The coronavirus outbreak continued to take its toll on the travel industry, with the world’s largest airlines announcing cuts Tuesday to their seat capacity amid plummeting demand for air travel.
Delta, United and American Airlines have all announced cuts in capacity of as much as 65% on international routes and 15% on domestic routes, in addition to waiving fees for passengers who want to rebook their reservations to a future date.
The drop in demand has already prompted some airfare discounts for those willing to fly amid an outbreak that has killed more than 4,000 people worldwide, including 19 in the U.S., with thousands more infected.
“As the virus has spread, we have seen a decline in demand across all entities, and we are taking decisive action to also protect Delta’s financial position,” Delta Chief Executive Ed Bastian said in a statement Tuesday. “As a result, we have made the difficult, but necessary decision to immediately reduce capacity and are implementing cost reductions and cash flow initiatives across the organization.”
The cost reductions include a hiring freeze and a grounding of unused planes as well as delaying capital expenditures and buying company stock, Bastain said.
The reductions come after years of increasing demand for air travel thanks to a strong domestic economy, stable fuel prices and relatively cheap fares.

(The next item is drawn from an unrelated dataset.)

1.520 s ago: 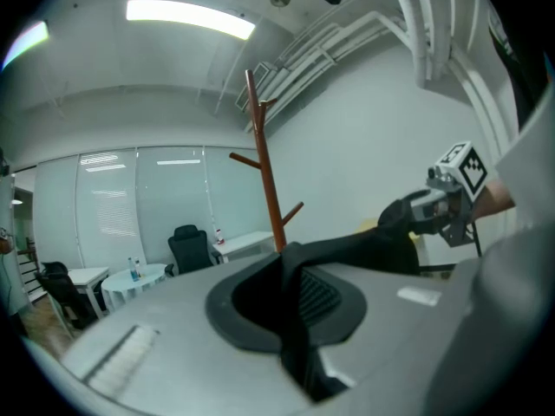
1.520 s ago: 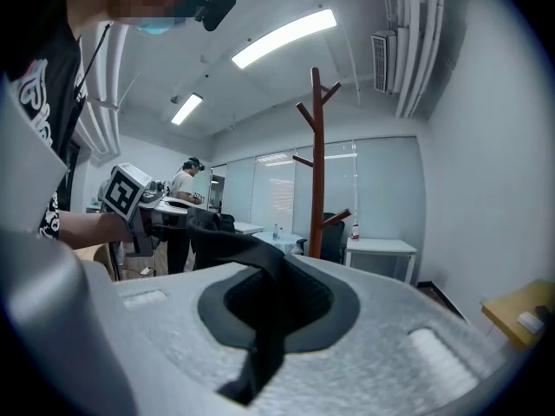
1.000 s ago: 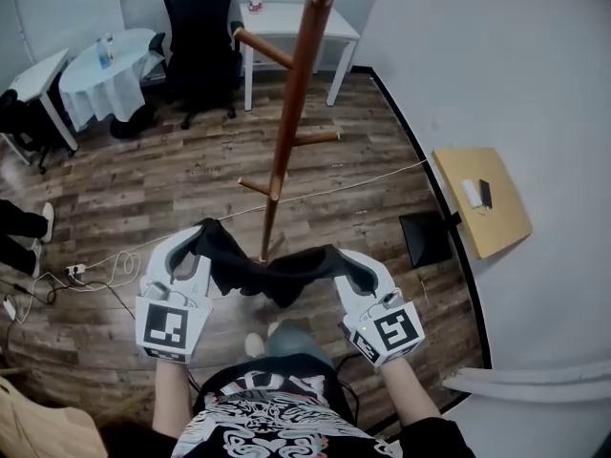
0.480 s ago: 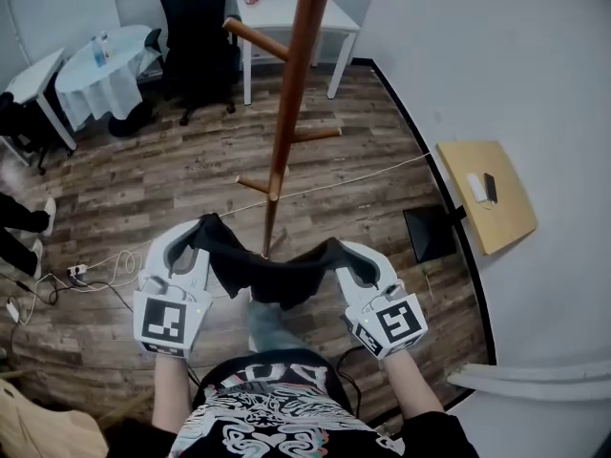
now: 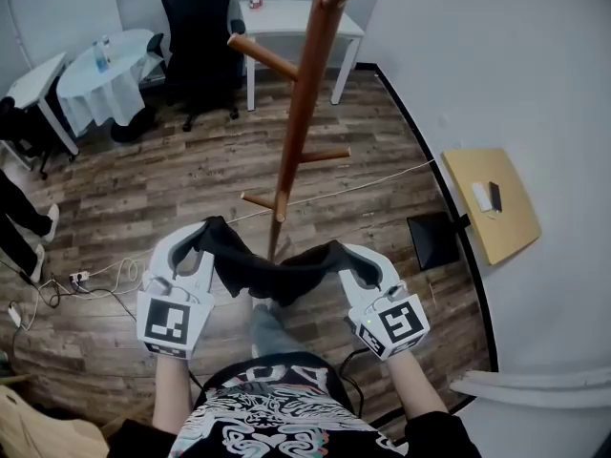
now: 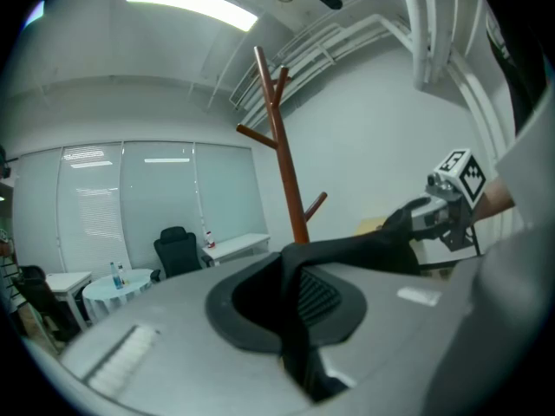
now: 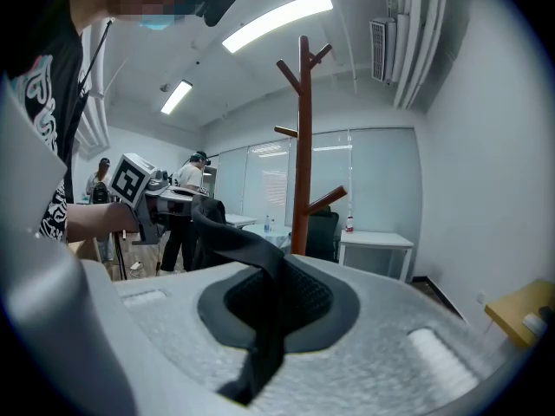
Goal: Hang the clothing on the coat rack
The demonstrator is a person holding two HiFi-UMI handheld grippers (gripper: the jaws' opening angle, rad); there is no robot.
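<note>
So both tongs are clamped on the black garment (image 5: pixel 272 273), left gripper (image 5: pixel 191 252) pinching one end and right gripper (image 5: pixel 351 261) the other. It sags between them right in front of the wooden coat rack (image 5: pixel 301 113), near its lower pegs, above the wood floor (image 5: pixel 172 184).
</note>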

U.S. airlines have also benefited from a boost in international visitors flying to the U.S., although that has slowed slightly in the past year because of trade tensions with China and a strong U.S. currency, which made it more expensive for foreign travelers to visit here.
The cuts in capacity come at a time of year when leisure and business travel were expected to increase for the peak spring break travel season.
Airlines have just started to slash fares in response to the drop in demand, with steep discounts on routes to popular destinations like Hawaii, Vancouver, Las Vegas or Dallas. The travel website Hopper reported Tuesday that U.S. domestic airfares had dropped an average of 14% between March 4 and March 7 to $230 for round-trip flights.
The travel managers who book business trips for the country’s largest corporations say they have canceled nearly all business trips to China, Hong Kong and Taiwan, according to a survey of more than 1,000 companies by the Global Business Travel Assn. The survey also found that 13% of companies have canceled or suspended all domestic travel because of the outbreak.
“The impact to the business travel industry, and to the broader economy, cannot be underestimated,” Scott Solobrino, executive director of the Global Business Travel Assn., said in a statement.
Delta said it plans to cut domestic flight capacity by 10% to 15%, with trans-Atlantic routes cut by 15% to 20% and flights to Asia and the surrounding region by 65%. Capacity to Latin America will be cut by 5%. The Atlanta-based carrier did not specify the duration of the cuts except to say “the company will continue to make adjustments to planned capacity as demand trends change.”
American Airlines announced Tuesday it will cut international capacity “for the summer peak” travel season by 10%, including a 55% reduction in capacity on trans-Pacific routes. The Fort Worth-based carrier said it planned to cut domestic capacity in April by 7.5%. The airline extended its previous suspension of flights to mainland China and Hong Kong through the summer.
United Airlines said it planned to reduce its international and domestic schedule but did not say how much or how long the cuts would stay in place.
Southwest Airlines, along with most other major carriers, announced that it was enhancing its cleaning procedures on its planes to use “hospital-grade disinfectant throughout the aircraft” in hopes of convincing passengers that the cabins are safe.